▶ Work to complete
Because the copy must hold no pictures, return the data below with all of its words intact.

------------------------------------

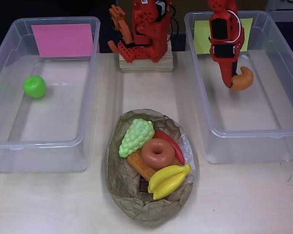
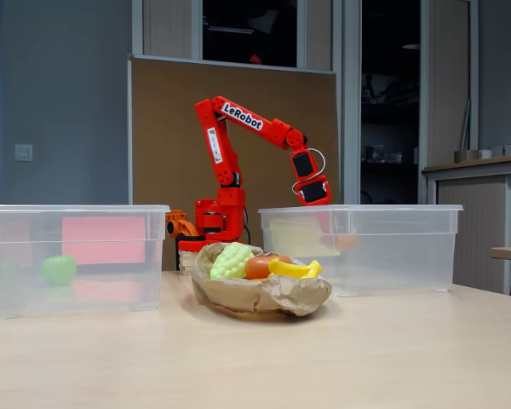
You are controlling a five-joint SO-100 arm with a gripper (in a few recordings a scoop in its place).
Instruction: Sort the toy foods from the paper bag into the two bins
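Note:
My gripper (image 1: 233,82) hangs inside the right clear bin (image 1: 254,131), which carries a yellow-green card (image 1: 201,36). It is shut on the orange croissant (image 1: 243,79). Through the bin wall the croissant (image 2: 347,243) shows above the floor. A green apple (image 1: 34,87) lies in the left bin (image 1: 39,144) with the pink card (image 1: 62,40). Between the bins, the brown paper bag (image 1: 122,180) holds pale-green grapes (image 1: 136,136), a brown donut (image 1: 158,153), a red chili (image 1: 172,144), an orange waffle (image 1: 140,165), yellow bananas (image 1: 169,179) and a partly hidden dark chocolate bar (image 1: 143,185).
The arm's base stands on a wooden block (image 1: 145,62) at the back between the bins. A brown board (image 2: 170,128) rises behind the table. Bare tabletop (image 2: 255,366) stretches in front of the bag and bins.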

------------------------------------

▶ Written answer
You are controlling a five-joint SO-100 arm with a gripper (in a few recordings a scoop in its place).
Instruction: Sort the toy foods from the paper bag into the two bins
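Note:
My gripper (image 1: 233,82) hangs inside the right clear bin (image 1: 254,131), which carries a yellow-green card (image 1: 201,36). It is shut on the orange croissant (image 1: 243,79). Through the bin wall the croissant (image 2: 347,243) shows above the floor. A green apple (image 1: 34,87) lies in the left bin (image 1: 39,144) with the pink card (image 1: 62,40). Between the bins, the brown paper bag (image 1: 122,180) holds pale-green grapes (image 1: 136,136), a brown donut (image 1: 158,153), a red chili (image 1: 172,144), an orange waffle (image 1: 140,165), yellow bananas (image 1: 169,179) and a partly hidden dark chocolate bar (image 1: 143,185).
The arm's base stands on a wooden block (image 1: 145,62) at the back between the bins. A brown board (image 2: 170,128) rises behind the table. Bare tabletop (image 2: 255,366) stretches in front of the bag and bins.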

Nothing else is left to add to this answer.